Extracted records:
- Opening Delimiter -
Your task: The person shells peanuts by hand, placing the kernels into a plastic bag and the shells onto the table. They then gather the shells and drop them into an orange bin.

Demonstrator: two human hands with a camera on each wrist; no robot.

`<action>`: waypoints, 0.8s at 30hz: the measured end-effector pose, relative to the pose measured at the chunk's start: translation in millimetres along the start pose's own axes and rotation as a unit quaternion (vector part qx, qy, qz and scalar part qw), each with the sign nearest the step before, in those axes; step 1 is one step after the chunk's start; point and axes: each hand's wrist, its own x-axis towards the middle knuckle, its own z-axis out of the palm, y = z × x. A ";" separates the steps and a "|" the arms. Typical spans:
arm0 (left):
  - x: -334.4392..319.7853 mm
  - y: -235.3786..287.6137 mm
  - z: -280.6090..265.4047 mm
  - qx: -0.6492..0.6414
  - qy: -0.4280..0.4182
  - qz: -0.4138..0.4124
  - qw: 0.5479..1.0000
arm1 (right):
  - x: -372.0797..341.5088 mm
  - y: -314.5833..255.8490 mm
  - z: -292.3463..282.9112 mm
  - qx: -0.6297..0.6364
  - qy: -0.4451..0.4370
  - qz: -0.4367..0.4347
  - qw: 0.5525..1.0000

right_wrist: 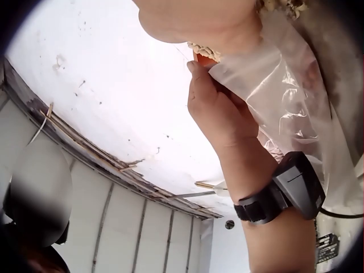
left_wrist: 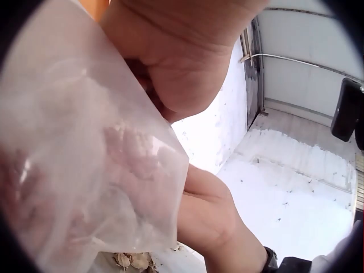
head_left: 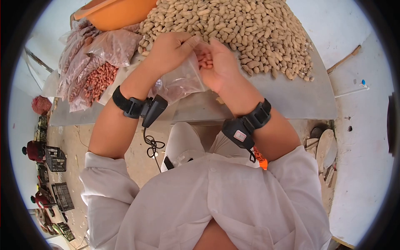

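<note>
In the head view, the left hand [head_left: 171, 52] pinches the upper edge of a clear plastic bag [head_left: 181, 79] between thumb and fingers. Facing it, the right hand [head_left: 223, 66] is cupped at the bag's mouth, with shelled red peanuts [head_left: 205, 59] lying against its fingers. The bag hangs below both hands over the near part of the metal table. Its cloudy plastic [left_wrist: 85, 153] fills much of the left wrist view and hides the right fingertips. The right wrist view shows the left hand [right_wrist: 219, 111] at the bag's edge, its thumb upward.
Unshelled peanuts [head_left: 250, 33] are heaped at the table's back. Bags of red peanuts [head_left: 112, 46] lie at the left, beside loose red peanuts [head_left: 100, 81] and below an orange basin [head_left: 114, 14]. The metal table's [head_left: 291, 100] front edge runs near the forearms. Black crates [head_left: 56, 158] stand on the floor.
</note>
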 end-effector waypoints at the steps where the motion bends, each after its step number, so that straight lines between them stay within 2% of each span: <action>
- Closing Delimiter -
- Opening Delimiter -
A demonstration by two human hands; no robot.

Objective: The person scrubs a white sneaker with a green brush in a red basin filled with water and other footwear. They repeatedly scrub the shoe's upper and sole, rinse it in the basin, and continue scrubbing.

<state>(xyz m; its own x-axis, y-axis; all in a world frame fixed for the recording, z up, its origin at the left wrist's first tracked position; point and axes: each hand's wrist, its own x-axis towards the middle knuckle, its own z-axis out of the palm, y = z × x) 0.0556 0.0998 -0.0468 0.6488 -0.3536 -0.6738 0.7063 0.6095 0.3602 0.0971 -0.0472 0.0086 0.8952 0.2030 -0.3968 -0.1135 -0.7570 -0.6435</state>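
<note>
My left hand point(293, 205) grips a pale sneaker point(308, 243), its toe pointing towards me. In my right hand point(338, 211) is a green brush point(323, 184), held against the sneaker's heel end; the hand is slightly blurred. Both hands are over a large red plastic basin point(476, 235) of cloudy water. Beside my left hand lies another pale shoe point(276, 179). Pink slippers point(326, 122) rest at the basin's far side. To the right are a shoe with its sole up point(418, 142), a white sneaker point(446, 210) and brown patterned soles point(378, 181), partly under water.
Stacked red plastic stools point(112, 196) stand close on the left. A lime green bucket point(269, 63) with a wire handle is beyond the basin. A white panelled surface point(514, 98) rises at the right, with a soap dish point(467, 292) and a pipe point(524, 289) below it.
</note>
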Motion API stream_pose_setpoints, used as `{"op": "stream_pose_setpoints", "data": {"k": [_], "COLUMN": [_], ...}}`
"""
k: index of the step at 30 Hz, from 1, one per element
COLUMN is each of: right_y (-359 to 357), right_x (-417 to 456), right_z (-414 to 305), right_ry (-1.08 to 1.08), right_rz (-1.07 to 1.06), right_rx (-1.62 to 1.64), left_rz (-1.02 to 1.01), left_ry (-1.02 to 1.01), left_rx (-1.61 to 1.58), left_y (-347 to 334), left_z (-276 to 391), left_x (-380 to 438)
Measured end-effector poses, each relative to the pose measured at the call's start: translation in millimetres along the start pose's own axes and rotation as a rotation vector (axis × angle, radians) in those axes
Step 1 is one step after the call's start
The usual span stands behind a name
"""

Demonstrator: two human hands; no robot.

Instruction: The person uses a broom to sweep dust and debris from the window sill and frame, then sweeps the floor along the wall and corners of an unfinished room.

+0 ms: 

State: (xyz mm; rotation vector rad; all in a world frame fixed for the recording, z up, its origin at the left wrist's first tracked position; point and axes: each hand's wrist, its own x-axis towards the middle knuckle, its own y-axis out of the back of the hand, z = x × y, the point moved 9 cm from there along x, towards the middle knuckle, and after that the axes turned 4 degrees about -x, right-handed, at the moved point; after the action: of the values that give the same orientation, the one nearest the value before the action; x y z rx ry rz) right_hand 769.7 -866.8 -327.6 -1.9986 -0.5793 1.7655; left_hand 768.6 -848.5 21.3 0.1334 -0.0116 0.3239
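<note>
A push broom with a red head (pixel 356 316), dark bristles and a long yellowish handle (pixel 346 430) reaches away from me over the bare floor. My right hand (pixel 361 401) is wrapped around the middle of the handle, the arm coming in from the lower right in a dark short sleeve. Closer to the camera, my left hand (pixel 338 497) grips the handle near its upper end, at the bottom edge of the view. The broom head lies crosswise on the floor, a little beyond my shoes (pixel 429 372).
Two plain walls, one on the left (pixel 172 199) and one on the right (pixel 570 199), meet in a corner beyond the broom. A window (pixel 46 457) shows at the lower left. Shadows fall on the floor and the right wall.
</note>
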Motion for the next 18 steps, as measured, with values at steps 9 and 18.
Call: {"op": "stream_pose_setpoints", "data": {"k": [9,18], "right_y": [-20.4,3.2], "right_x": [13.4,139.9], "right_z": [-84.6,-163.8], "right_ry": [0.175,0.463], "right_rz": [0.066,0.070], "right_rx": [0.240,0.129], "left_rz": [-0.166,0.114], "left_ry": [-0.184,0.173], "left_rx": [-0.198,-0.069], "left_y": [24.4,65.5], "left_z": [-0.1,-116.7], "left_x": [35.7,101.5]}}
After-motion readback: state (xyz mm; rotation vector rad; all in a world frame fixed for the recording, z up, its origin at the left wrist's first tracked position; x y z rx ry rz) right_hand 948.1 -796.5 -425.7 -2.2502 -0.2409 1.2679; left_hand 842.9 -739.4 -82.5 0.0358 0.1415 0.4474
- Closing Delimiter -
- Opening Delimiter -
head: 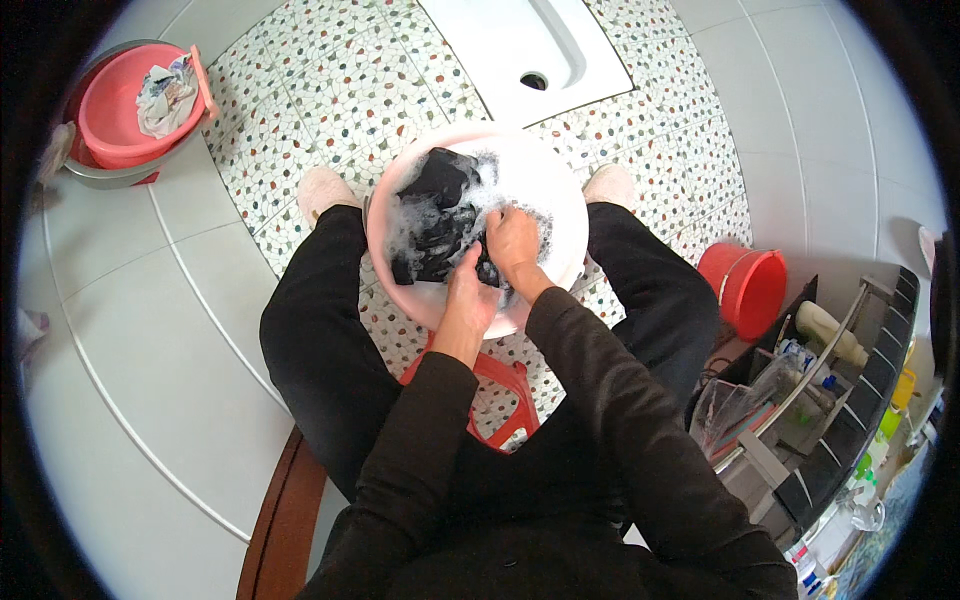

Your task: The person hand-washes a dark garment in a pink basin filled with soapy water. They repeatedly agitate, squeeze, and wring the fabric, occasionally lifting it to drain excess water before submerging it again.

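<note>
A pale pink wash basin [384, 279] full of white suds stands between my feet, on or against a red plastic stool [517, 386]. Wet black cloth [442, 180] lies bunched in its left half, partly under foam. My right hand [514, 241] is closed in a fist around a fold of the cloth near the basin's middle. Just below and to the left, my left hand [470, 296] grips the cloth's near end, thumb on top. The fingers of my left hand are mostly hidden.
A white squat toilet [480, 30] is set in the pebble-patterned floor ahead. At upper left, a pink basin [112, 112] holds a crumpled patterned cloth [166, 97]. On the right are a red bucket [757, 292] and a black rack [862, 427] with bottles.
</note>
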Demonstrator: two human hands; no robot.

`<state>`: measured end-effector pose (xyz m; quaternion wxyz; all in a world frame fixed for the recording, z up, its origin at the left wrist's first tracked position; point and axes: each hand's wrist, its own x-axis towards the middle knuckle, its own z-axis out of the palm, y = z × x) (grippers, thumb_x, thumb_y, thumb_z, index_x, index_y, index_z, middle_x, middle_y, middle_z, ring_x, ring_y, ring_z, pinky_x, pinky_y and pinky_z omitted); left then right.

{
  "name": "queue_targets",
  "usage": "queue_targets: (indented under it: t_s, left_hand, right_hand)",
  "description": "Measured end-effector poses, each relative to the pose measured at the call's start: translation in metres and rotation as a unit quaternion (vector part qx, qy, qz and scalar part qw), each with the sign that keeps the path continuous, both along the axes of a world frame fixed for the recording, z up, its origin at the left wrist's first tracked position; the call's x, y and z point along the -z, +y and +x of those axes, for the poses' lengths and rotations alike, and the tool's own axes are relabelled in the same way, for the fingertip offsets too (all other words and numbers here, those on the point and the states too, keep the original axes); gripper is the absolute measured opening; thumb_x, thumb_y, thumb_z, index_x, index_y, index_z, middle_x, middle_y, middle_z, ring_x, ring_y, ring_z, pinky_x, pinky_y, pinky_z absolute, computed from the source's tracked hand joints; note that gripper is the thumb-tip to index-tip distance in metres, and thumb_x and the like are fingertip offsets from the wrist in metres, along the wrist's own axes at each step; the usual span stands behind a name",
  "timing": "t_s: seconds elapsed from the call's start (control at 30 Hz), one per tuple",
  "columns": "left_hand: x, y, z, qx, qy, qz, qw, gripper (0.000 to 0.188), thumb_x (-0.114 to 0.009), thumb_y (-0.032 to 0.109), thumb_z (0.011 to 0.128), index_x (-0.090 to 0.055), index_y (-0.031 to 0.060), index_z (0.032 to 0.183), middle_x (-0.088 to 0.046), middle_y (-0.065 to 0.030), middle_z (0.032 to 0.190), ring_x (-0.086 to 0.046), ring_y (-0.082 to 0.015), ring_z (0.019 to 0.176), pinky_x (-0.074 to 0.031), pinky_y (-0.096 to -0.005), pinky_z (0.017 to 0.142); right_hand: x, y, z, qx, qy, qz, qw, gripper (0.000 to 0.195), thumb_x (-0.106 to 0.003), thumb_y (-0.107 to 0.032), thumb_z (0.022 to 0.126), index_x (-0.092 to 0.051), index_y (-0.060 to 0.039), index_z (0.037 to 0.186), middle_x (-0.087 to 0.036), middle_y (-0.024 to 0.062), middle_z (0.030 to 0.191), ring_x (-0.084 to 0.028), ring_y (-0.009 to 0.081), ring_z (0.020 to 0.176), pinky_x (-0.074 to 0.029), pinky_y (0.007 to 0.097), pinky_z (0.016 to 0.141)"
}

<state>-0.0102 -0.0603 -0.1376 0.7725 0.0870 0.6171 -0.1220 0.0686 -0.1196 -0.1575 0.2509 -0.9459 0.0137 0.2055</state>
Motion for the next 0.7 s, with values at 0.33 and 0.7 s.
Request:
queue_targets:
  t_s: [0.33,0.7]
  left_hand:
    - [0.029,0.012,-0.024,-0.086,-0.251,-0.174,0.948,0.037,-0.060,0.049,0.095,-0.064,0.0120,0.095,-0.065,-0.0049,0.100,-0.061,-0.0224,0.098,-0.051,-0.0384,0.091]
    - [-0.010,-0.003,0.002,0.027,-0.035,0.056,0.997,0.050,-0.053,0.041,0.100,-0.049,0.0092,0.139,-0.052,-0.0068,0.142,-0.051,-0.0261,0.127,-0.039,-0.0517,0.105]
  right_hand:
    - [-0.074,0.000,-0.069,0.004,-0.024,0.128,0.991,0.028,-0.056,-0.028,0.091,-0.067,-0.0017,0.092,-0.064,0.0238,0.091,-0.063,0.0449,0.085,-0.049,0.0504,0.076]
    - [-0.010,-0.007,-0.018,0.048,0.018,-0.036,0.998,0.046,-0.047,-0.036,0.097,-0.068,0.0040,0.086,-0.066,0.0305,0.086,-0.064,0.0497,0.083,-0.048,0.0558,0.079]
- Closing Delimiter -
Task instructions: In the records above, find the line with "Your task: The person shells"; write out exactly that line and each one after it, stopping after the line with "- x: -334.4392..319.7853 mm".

Solution for this problem:
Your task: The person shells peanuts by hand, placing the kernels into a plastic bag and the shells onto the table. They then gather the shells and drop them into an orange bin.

Demonstrator: two human hands with a camera on each wrist; no robot.

`<action>`: waypoints, 0.8s at 30hz: the measured end-effector pose, relative to the pose measured at the chunk's start: translation in millimetres along the start pose's own axes and rotation as a unit quaternion (vector part qx, qy, qz and scalar part qw), each with the sign nearest the step before, in those axes; step 1 is one step after the chunk's start; point and axes: each hand's wrist, its own x-axis towards the middle knuckle, its own z-axis out of the palm, y = z × x. A ";" separates the steps and a "|" the arms. Typical spans:
arm0 (left):
  - x: -334.4392..319.7853 mm

There is nothing further to add to the answer.